What is being asked:
Where the string "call" appears in a line of the material below, copy that line.

Data provided:

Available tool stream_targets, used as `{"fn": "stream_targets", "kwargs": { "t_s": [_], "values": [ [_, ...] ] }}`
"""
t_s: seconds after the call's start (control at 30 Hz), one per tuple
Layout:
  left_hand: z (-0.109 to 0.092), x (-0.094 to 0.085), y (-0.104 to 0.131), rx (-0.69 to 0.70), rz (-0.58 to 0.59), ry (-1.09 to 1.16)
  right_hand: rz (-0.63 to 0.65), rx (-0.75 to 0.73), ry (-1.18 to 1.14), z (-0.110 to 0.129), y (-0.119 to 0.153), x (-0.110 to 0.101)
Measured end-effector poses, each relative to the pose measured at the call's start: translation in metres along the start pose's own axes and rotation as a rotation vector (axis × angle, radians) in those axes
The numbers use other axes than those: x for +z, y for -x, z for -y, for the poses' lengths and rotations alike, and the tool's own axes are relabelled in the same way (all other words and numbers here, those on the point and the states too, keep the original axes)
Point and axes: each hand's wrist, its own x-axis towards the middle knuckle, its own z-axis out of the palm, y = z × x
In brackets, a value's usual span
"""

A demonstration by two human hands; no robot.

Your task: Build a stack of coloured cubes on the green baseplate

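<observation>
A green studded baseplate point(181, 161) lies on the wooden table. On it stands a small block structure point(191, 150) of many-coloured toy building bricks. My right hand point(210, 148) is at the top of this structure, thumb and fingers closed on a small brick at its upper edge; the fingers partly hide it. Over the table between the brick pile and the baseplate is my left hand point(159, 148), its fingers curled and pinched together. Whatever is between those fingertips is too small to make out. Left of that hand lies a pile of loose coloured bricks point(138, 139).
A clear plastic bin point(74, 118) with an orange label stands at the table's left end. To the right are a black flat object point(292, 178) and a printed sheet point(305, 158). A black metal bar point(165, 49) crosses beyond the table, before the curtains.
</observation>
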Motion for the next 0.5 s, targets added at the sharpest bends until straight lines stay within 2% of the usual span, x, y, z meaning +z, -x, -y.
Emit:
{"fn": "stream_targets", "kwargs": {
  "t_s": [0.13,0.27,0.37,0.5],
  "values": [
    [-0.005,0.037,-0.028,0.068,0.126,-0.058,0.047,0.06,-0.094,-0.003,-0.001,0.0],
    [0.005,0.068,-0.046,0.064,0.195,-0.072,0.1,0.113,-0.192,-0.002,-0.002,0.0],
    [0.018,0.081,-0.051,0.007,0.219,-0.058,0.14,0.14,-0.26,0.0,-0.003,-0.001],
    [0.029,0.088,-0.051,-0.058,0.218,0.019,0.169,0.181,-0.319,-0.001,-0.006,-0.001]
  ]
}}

Result of this task:
t_s: seconds after the call's start (control at 30 Hz), one per tuple
Measured end-effector poses, each relative to the pose measured at the call's start: translation in metres along the start pose's own axes and rotation as a rotation vector (axis × angle, radians) in those axes

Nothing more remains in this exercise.